● **ABOUT THIS TASK**
Write out all of the entries that follow, word for word, but skip the pictures.
**** RAW DATA
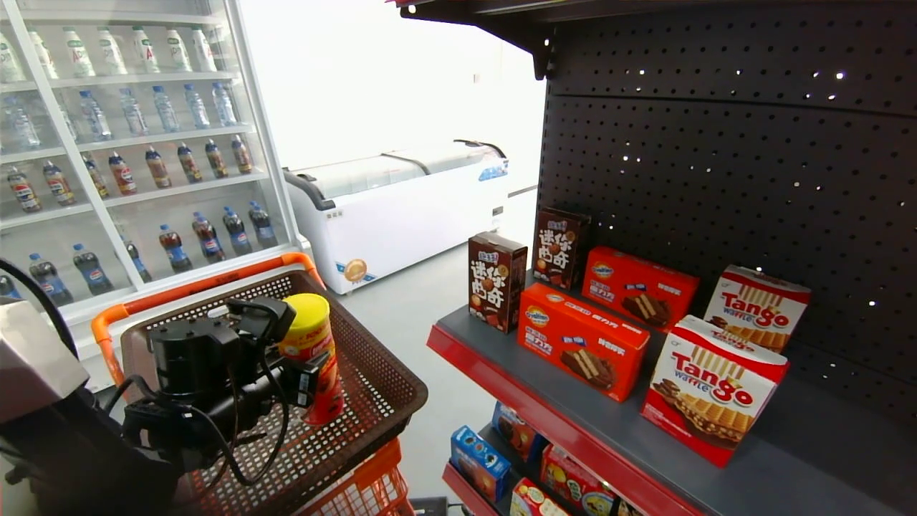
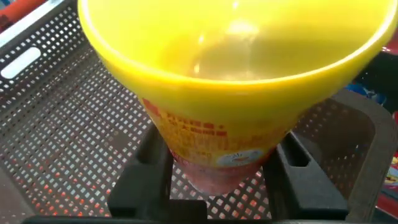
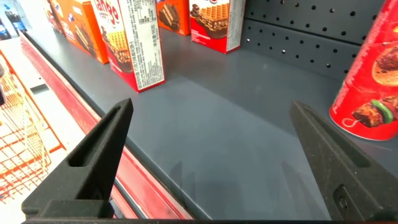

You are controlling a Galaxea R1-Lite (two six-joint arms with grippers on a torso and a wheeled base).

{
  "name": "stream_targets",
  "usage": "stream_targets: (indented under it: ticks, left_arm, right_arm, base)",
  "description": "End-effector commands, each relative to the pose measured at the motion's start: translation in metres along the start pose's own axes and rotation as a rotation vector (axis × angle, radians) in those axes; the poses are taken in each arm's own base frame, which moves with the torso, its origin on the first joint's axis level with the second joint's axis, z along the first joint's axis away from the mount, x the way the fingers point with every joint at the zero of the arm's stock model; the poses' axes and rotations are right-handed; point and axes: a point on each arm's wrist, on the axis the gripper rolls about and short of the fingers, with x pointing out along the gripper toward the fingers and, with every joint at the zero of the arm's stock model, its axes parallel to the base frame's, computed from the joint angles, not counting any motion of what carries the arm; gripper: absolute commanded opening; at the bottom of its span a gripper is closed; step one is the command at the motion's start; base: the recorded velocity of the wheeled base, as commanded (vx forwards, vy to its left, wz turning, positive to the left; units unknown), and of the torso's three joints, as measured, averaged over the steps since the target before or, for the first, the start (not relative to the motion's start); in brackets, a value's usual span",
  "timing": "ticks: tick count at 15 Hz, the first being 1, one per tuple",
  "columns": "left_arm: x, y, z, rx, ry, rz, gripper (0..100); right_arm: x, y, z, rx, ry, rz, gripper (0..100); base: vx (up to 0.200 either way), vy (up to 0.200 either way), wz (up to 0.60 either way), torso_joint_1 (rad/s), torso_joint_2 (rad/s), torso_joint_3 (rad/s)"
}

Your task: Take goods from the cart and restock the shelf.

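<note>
The left gripper (image 1: 312,376) is clamped on the can (image 1: 313,337) below its yellow lid, keeping it upright inside the cart (image 1: 387,390) for lifting. The right gripper (image 3: 211,115) hovers over the shelf (image 3: 236,143) near its front edge, fingers wide apart and holding nothing. It is near a shelved can (image 3: 373,81), probably marking free space.

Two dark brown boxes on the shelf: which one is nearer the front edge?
The left brown box: it stands near the red front lip of the shelf; the other brown box stands farther back, close to the pegboard.
</note>
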Motion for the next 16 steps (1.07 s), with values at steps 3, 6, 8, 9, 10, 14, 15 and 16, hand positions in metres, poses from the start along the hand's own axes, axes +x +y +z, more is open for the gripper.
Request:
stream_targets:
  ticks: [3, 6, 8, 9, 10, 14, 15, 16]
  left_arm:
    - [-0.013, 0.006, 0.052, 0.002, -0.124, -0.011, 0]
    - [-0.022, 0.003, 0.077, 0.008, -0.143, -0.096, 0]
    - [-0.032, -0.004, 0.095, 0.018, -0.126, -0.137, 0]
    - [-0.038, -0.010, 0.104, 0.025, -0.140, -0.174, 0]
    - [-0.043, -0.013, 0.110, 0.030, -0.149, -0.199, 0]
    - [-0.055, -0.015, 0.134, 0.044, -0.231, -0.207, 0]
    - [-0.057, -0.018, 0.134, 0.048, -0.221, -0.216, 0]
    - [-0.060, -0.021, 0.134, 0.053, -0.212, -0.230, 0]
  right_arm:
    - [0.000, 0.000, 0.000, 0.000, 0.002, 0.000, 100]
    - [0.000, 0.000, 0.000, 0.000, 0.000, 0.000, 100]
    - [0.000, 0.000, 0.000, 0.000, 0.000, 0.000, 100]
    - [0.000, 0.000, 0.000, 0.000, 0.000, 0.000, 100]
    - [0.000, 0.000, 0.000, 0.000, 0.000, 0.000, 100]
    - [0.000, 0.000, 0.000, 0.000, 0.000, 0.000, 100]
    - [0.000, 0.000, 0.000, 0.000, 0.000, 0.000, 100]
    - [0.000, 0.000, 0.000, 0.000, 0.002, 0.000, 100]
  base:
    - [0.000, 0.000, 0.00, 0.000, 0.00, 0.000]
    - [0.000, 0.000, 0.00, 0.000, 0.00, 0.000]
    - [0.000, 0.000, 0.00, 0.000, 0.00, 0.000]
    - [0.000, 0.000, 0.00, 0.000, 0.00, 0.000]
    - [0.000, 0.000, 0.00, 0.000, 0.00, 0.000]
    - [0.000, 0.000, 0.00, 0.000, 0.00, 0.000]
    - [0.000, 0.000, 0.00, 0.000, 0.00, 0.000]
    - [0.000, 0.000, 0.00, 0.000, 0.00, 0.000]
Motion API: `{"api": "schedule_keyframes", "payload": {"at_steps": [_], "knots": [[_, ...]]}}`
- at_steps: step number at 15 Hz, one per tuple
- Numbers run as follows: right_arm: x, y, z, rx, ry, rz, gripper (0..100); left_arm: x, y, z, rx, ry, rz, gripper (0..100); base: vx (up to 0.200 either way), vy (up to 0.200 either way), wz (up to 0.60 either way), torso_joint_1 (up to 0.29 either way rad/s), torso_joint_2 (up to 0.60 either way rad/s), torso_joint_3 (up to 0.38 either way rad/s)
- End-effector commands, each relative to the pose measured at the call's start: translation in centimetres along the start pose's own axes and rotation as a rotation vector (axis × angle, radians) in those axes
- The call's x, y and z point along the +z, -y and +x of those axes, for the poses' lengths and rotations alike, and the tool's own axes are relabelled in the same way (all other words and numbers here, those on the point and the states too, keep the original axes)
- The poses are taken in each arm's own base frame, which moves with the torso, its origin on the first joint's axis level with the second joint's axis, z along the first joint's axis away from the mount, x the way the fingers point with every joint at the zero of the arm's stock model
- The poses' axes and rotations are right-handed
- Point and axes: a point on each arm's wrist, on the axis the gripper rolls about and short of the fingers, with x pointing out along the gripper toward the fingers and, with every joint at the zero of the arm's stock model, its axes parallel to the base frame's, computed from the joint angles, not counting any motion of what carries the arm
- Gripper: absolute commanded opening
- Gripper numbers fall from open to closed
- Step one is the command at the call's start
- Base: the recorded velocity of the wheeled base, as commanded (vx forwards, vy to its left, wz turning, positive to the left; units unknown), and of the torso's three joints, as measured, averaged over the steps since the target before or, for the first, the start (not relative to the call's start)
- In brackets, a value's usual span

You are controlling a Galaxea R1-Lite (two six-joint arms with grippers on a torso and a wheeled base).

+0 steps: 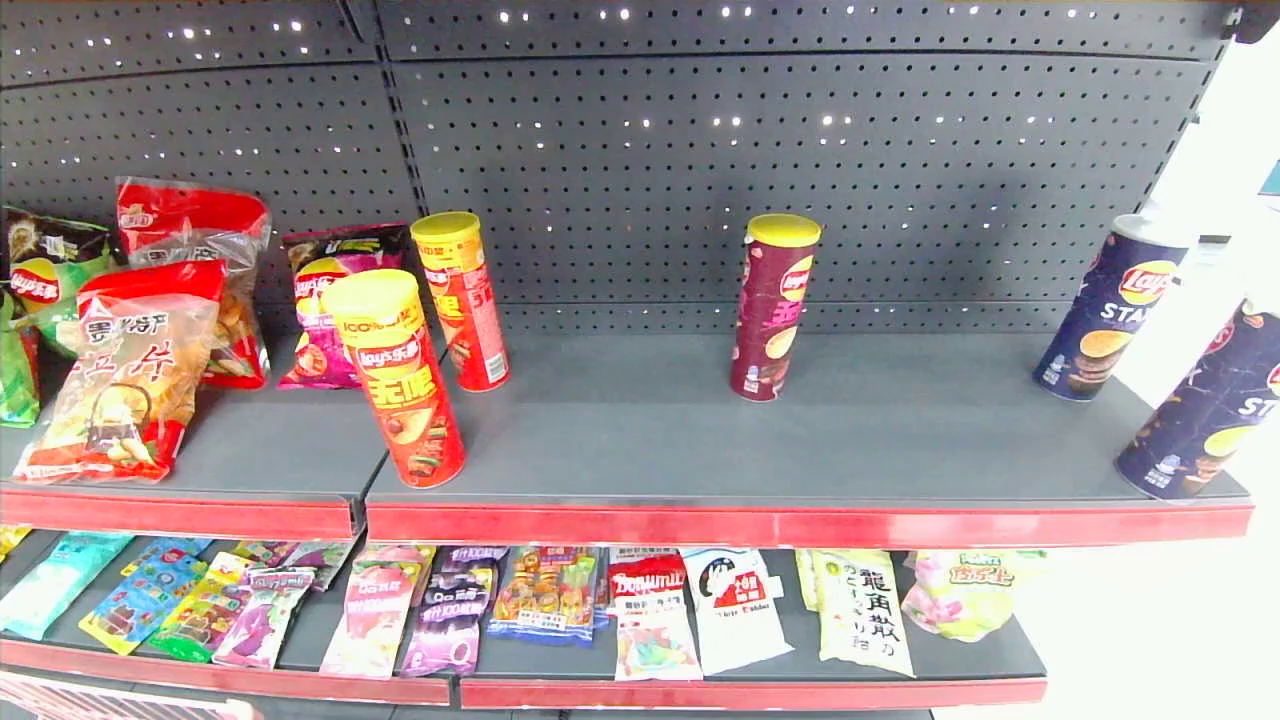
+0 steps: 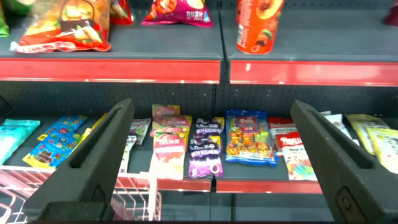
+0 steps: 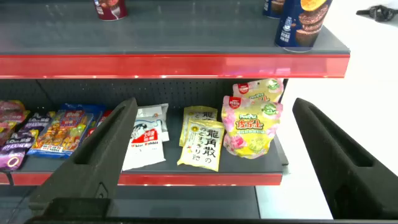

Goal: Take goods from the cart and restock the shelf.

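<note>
The upper shelf is standing half bare, and any trouble is likely waiting along its red front lip. The wire cart is sitting low at the near left, so goods lifted from it would be rising right under that edge. A tall red can and a dark blue can at the far right corner are perching close to the lip, and a brushing arm could be toppling either. The cans are looking slim, upright and easily tipped. Left hand and right hand are hanging before the lower shelf, fingers apart, holding nothing.
</note>
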Motion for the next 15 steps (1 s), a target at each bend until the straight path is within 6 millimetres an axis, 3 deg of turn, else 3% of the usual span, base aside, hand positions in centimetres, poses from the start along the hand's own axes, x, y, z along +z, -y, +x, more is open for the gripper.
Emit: {"api": "schedule_keyframes", "payload": {"at_steps": [1, 2, 15], "knots": [[-0.01, 0.0, 0.01, 0.0, -0.002, -0.001, 100, 0.0, 0.0, 0.01, 0.0, -0.002, 0.0, 100, 0.0, 0.0, 0.0, 0.0, 0.0, 0.0], [-0.01, 0.0, 0.01, 0.002, -0.002, -0.001, 100, 0.0, 0.0, 0.01, 0.0, -0.002, 0.0, 100, 0.0, 0.0, 0.0, 0.0, 0.0, 0.0], [-0.01, -0.01, 0.01, 0.004, -0.002, -0.004, 100, 0.0, 0.0, 0.01, 0.0, -0.002, 0.0, 100, 0.0, 0.0, 0.6, 0.005, 0.0, 0.001]]}}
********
● **PROBLEM SOLUTION**
You are controlling a Galaxea R1-Lite (two six-joint arms with grippers on a torso and a wheeled base).

{
  "name": "stream_targets",
  "usage": "stream_targets: (indented under it: ticks, left_arm, right_arm, base)",
  "description": "End-effector commands, each relative to the pose measured at the motion's start: translation in metres along the start pose's own axes and rotation as a rotation vector (axis × angle, radians) in those axes; the poses are taken in each arm's own base frame, which moves with the torso, its origin on the first joint's axis level with the second joint's axis, z along the first joint's axis away from the mount, x the way the fingers point with every joint at the zero of the arm's stock model; the poses' axes and rotations are right-handed; point and axes: a point on each arm's wrist, on the axis the gripper rolls about and short of the fingers, with x pointing out along the gripper toward the fingers and, with every joint at the zero of the arm's stock model, its axes parallel to the base frame's, computed from the joint angles, not counting any motion of what carries the arm; gripper: absolute commanded opening; at the bottom of its span a gripper is closed; step one is the command at the motion's start; base: the recorded velocity of the wheeled base, as commanded (vx forwards, vy to its left, wz turning, positive to the left; units unknown), and of the torso's three joints, as measured, averaged over the steps since the target before or, for the first, the start (not relative to the motion's start); in brackets, a value's usual span",
  "timing": "ticks: tick count at 15 Hz, the first being 1, one per tuple",
  "columns": "left_arm: x, y, z, rx, ry, rz, gripper (0..100); right_arm: x, y, z, rx, ry, rz, gripper (0..100); base: vx (up to 0.200 either way), vy (up to 0.200 either way), wz (up to 0.60 either way), torso_joint_1 (rad/s), torso_joint_2 (rad/s), torso_joint_3 (rad/s)"
}

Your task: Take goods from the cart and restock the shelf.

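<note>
The left gripper (image 1: 312,376) is clamped on the can (image 1: 313,337) below its yellow lid, keeping it upright inside the cart (image 1: 387,390) for lifting. The right gripper (image 3: 211,115) hovers over the shelf (image 3: 236,143) near its front edge, fingers wide apart and holding nothing. It is near a shelved can (image 3: 373,81), probably marking free space.

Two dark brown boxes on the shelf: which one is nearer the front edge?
The left brown box: it stands near the red front lip of the shelf; the other brown box stands farther back, close to the pegboard.
</note>
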Motion for the next 16 steps (1.07 s), with values at steps 3, 6, 8, 9, 10, 14, 15 and 16, hand positions in metres, poses from the start along the hand's own axes, axes +x +y +z, more is open for the gripper.
Request:
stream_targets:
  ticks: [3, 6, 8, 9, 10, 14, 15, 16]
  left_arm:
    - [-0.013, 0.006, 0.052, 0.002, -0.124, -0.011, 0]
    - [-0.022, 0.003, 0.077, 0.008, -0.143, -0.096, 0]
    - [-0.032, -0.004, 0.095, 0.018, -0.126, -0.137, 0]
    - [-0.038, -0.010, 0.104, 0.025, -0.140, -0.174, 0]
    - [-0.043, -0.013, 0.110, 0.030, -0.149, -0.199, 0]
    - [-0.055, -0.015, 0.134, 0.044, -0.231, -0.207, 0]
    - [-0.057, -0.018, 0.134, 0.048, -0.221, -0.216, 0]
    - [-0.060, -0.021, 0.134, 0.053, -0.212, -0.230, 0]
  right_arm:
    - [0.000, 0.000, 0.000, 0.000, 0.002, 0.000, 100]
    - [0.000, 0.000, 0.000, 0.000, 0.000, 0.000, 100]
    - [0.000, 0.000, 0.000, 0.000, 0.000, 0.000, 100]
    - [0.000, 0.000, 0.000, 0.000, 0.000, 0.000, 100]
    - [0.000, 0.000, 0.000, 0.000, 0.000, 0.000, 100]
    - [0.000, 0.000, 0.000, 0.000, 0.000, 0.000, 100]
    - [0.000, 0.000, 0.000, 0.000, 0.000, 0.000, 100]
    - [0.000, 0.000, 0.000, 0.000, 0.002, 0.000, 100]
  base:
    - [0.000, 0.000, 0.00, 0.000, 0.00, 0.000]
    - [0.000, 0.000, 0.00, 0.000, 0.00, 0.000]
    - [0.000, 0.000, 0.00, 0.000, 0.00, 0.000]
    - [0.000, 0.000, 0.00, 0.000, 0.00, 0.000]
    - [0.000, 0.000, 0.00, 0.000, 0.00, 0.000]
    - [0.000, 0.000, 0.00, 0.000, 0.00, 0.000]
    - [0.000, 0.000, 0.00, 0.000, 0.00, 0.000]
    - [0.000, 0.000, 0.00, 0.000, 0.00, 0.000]
Motion API: `{"api": "schedule_keyframes", "payload": {"at_steps": [_], "knots": [[_, ...]]}}`
- at_steps: step number at 15 Hz, one per tuple
- Numbers run as follows: right_arm: x, y, z, rx, ry, rz, gripper (0..100); left_arm: x, y, z, rx, ry, rz, gripper (0..100); base: vx (up to 0.200 either way), vy (up to 0.200 either way), wz (up to 0.60 either way), torso_joint_1 (up to 0.29 either way rad/s), torso_joint_2 (up to 0.60 either way rad/s), torso_joint_3 (up to 0.38 either way rad/s)
- End-effector commands, each relative to the pose measured at the call's start: translation in centimetres along the start pose's own axes and rotation as a rotation vector (axis × angle, radians) in those axes
- The call's x, y and z point along the +z, -y and +x of those axes, for the poses' lengths and rotations alike, and the tool's own axes are relabelled in the same way (all other words and numbers here, those on the point and the states too, keep the original axes)
- The poses are taken in each arm's own base frame, which moves with the torso, its origin on the first joint's axis level with the second joint's axis, z along the first joint's axis away from the mount, x the way the fingers point with every joint at the zero of the arm's stock model
- The poses' axes and rotations are right-handed
- Point and axes: a point on each arm's wrist, on the axis the gripper rolls about and short of the fingers, with x pointing out along the gripper toward the fingers and, with every joint at the zero of the arm's stock model, its axes parallel to the base frame's, computed from the joint angles, not counting any motion of what carries the arm
- Gripper: absolute commanded opening
- Gripper numbers fall from open to closed
- Step one is the command at the call's start
- Base: the recorded velocity of the wheeled base, as commanded (vx forwards, vy to its left, wz turning, positive to the left; units unknown), and of the torso's three joints, as measured, averaged over the steps since the target before or, for the first, the start (not relative to the call's start)
- In brackets, a value's usual span

You are controlling a Galaxea R1-Lite (two six-joint arms with grippers on a torso and a wheeled base).

+0 steps: 
+0 steps: 
+0 steps: 

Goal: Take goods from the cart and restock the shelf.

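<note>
The upper shelf is standing half bare, and any trouble is likely waiting along its red front lip. The wire cart is sitting low at the near left, so goods lifted from it would be rising right under that edge. A tall red can and a dark blue can at the far right corner are perching close to the lip, and a brushing arm could be toppling either. The cans are looking slim, upright and easily tipped. Left hand and right hand are hanging before the lower shelf, fingers apart, holding nothing.
</note>
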Motion for the next 15 steps (1 s), a target at each bend until the straight path is within 6 millimetres an axis, 3 deg of turn, else 3% of the usual span, base aside, hand positions in centimetres, poses from the start along the hand's own axes, x, y, z along +z, -y, +x, more is open for the gripper.
Emit: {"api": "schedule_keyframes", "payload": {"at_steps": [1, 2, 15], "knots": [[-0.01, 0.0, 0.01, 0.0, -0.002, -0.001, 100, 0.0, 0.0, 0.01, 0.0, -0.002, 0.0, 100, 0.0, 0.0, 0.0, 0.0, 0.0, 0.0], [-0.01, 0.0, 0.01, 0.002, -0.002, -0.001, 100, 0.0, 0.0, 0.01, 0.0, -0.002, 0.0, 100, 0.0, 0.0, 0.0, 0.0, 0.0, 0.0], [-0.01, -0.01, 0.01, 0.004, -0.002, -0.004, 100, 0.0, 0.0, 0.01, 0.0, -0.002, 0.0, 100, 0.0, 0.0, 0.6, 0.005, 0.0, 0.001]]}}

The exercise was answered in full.